When earnings decline, dividend companies become much harder to analyse and own safely. If business enters a downturn and the dividend is cut, the company could see its value fall precipitously. Wharf (Holdings) reported a loss last year, and the general trend suggests its earnings have also been declining in recent years, making us wonder if the dividend is at risk.

The main way most investors will assess a company's dividend prospects is by checking the historical rate of dividend growth. Wharf (Holdings)'s dividend payments per share have declined at 14% per year on average over the past 10 years, which is uninspiring. While it's not great that earnings and dividends per share have fallen in recent years, we're encouraged by the fact that management has trimmed the dividend rather than risk over-committing the company in a risky attempt to maintain yields to shareholders.

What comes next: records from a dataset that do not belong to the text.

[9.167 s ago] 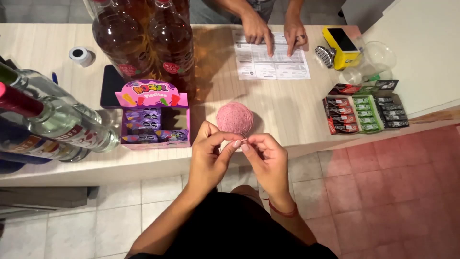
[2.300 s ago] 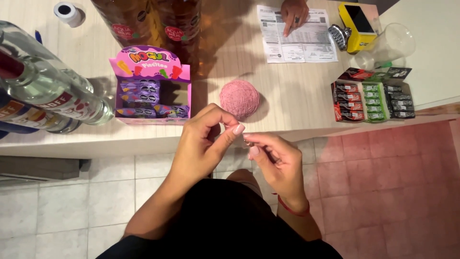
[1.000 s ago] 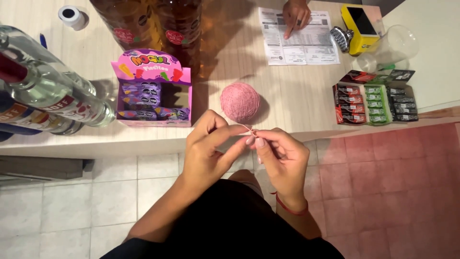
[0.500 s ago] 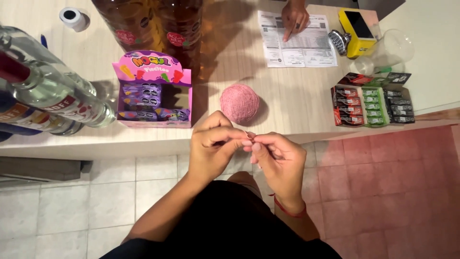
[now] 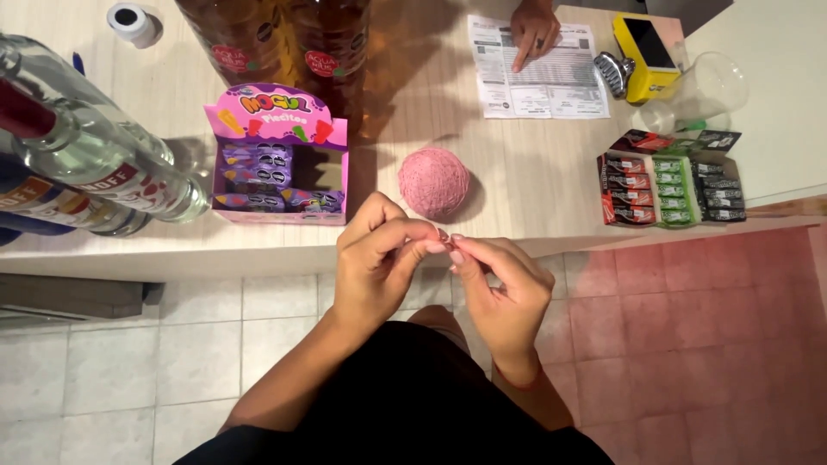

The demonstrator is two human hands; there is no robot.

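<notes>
Left hand (image 5: 375, 258) and right hand (image 5: 504, 280) still pinch thread together, fingertips now touching; yarn ball (image 5: 433, 182) unmoved on bench (image 5: 534, 172).

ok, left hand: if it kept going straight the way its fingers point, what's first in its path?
The left hand points rightward, fingertips already at the right hand, so it would meet those fingertips first. The pink yarn ball lies off that line on the counter, though depth is unclear.

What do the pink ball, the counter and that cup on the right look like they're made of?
Pink ball: wound yarn or thread, matte, strand texture visible. Counter: pale wood-grain laminate, probably, with a light sheen. Cup: clear plastic, likely; see-through with a thin rim.
</notes>
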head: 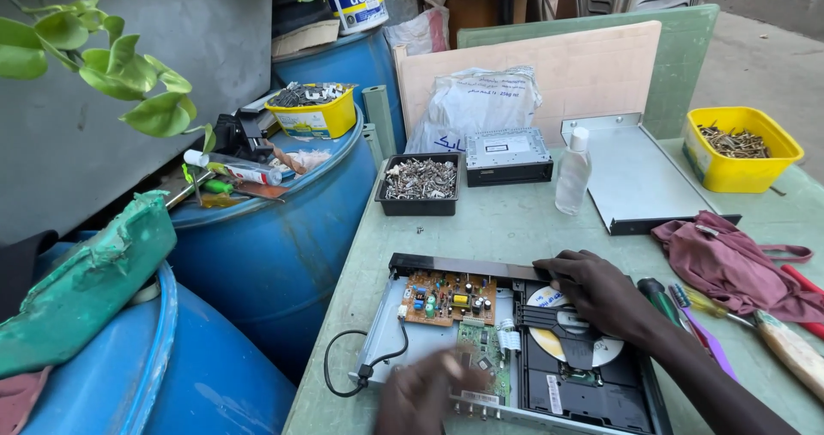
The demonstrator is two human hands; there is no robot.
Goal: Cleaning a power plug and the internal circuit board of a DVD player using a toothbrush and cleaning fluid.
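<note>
While the opened disc player (pixel 515 349) sits mid-table, left hand (pixel 421 394) is blurred over its near edge by the green board, grip unreadable. Right hand (pixel 601 293) presses flat, fingers together, on the disc tray. Teardown stage; next needs steady bracing.

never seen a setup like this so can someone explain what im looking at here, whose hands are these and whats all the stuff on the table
One picture, taken by a camera on a person's head, looking down at their own bare hands. No machine is at work. On the green table lies an opened disc player, cover off, showing a brown circuit board and a disc. The right hand rests on the player's back edge, over the disc. The left hand is blurred at the front edge; I cannot tell whether it holds anything. Further back stand a black tray of screws, a clear bottle and a yellow tub.
</note>
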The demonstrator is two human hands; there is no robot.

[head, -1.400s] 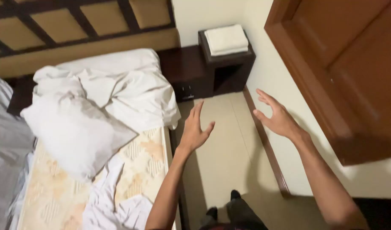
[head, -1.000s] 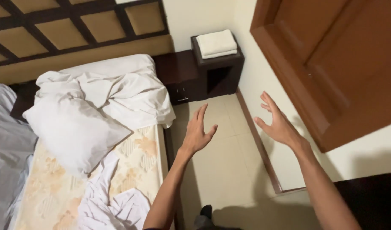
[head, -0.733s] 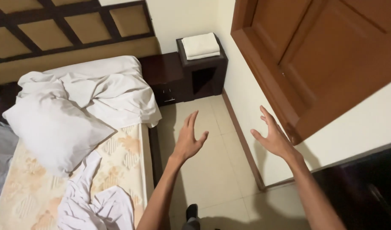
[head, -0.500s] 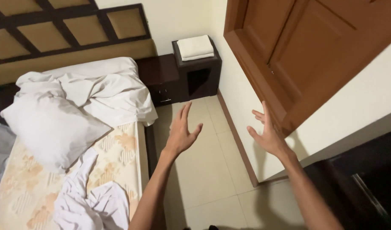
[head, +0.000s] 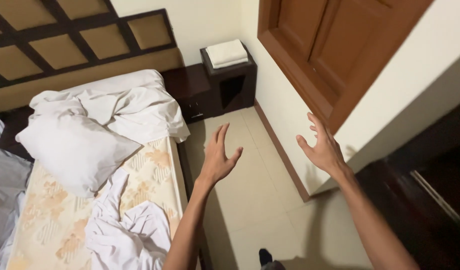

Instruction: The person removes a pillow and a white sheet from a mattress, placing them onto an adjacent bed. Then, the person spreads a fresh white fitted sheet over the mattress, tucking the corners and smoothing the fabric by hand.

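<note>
Both hands empty, fingers spread wide, palms facing each other above the tiled floor (head: pixel 250 200). Left hand (head: pixel 219 159) hovers just right of the mattress (head: pixel 155 170) edge; right hand (head: pixel 324 149) sits nearer the wall corner than 0.5 s ago, close below the wooden door (head: pixel 335 45). Rumpled white sheet (head: pixel 125 235) at near left, pillow (head: pixel 75 150) beyond it, bunched bedding (head: pixel 135 110) farther. Far centre: dark nightstand (head: pixel 230 85) with folded white towel (head: pixel 227 53) on top. View has shifted slightly; dark furniture (head: pixel 430 200) now fills more of right edge.
</note>
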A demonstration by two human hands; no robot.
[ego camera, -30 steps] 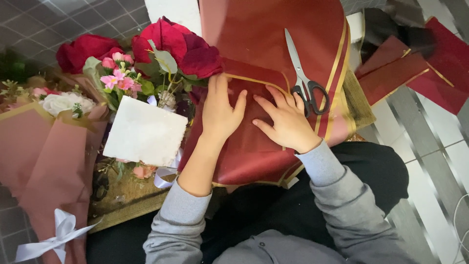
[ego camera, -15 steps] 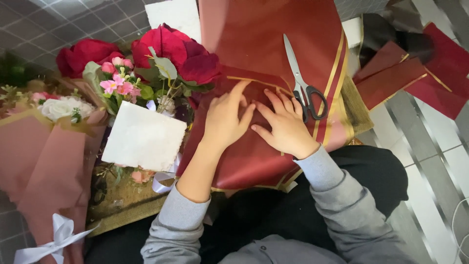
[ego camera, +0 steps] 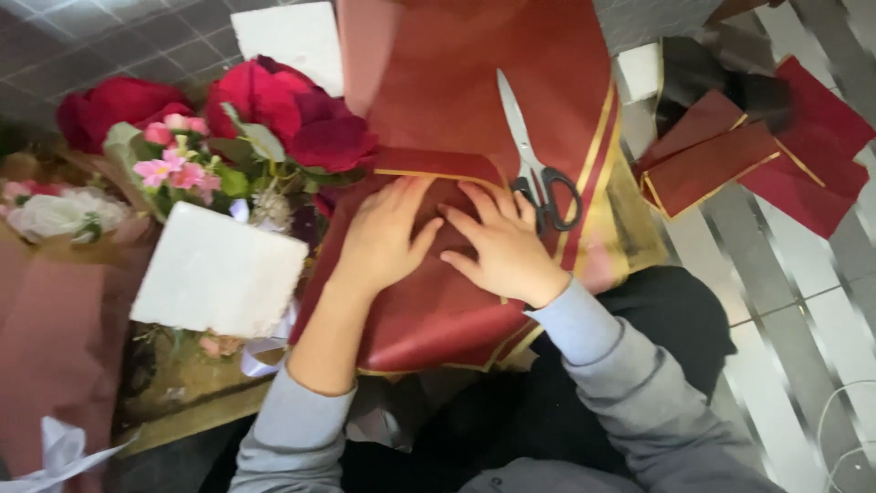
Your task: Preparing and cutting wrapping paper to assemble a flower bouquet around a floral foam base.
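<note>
Our left hand (ego camera: 388,239) and right hand (ego camera: 500,246) lie open and flat, side by side, on the red paper (ego camera: 474,128) across our lap. The paper's top is cut off. Scissors (ego camera: 538,169) rest just beside our right fingers, near the gold edge. Flowers (ego camera: 274,128) crowd the left. Our hands have hardly moved since before

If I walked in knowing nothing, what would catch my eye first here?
Probably the dark red wrapping paper with gold edging in the middle, with the left hand and right hand pressed flat side by side on its fold. Scissors lie on the paper just above the right hand. To the left, big red flowers stand out in a bouquet, with a white block below them.
</note>
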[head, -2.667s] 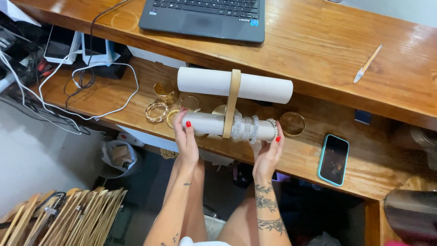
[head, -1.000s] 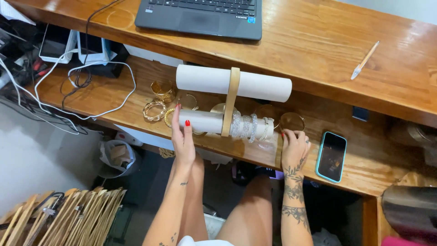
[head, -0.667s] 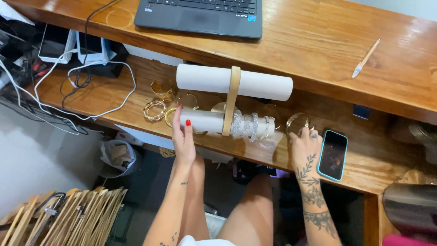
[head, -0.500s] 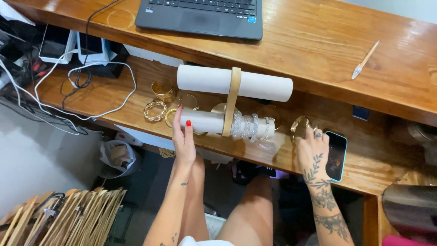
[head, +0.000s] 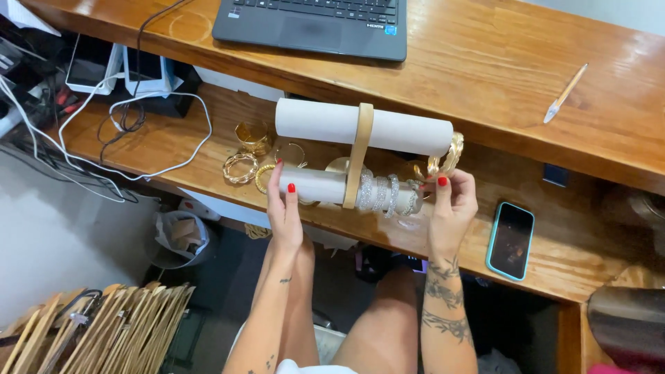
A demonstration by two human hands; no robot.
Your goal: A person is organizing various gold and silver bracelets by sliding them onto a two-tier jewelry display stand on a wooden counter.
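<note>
A two-tier bracelet stand (head: 360, 149) with white padded rolls sits on the lower wooden shelf (head: 173, 149). The lower roll (head: 318, 185) carries several silver sparkly bracelets (head: 384, 194). My left hand (head: 284, 208) rests against the lower roll's left end. My right hand (head: 450, 204) holds a gold bracelet (head: 449, 156) at the right end of the rolls, fingers pinched on it. Several gold bracelets (head: 242, 166) lie loose on the shelf left of the stand.
A laptop (head: 312, 21) and a pen (head: 564, 93) lie on the upper desk. A phone (head: 509, 239) lies at the shelf's right. White cables (head: 138, 131) and chargers crowd the left. Wooden hangers (head: 104, 325) and a bin (head: 180, 235) are below.
My right hand left the roll's end, reached right toward the phone, picked up a gold bracelet and brought it back to the stand's right end. The left hand stayed put.
</note>
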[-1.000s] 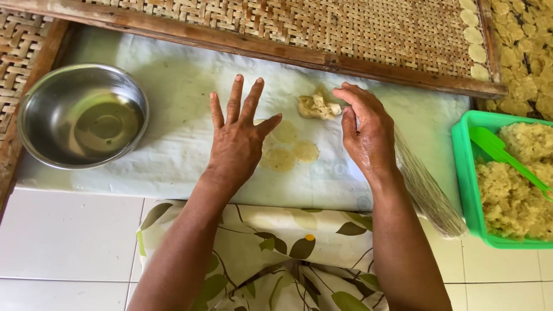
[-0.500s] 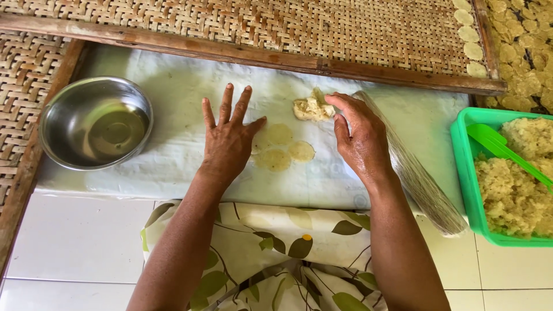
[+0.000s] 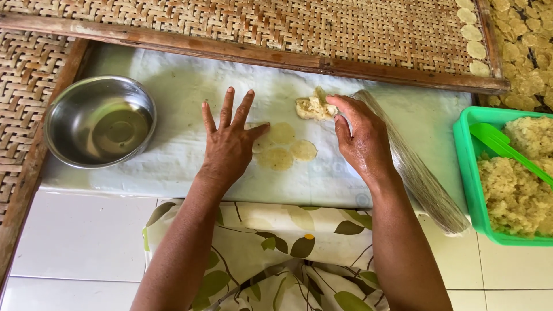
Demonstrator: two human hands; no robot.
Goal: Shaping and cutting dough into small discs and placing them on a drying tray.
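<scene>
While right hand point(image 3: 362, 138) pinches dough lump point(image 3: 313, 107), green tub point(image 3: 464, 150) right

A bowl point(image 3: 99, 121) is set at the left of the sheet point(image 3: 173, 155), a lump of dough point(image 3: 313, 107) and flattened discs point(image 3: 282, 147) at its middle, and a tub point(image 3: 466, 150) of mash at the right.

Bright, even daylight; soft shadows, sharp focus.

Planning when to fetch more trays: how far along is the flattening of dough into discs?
Done: three flat discs lie on the plastic sheet. In hand: the right hand pinches the dough lump; the left hand lies flat, fingers spread. Left: the green tub holds plenty of dough mix.
</scene>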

We update our analysis on Wharf (Holdings) every 24 hours, so you can always get the latest insights on its financial health, here.

The Bottom Line

From a dividend perspective, should investors buy or avoid Wharf (Holdings)? It's hard to get used to Wharf (Holdings) paying a dividend despite reporting a loss over the past year. At least the dividend was covered by free cash flow, however. It's not an attractive combination from a dividend perspective, and we're inclined to pass on this one for the time being.

Wondering what the future holds for Wharf (Holdings)? See what the six analysts we track are forecasting, with this visualisation of its historical and future estimated earnings and cash flow

If you're in the market for strong dividend payers, we recommend checking our selection of top dividend stocks.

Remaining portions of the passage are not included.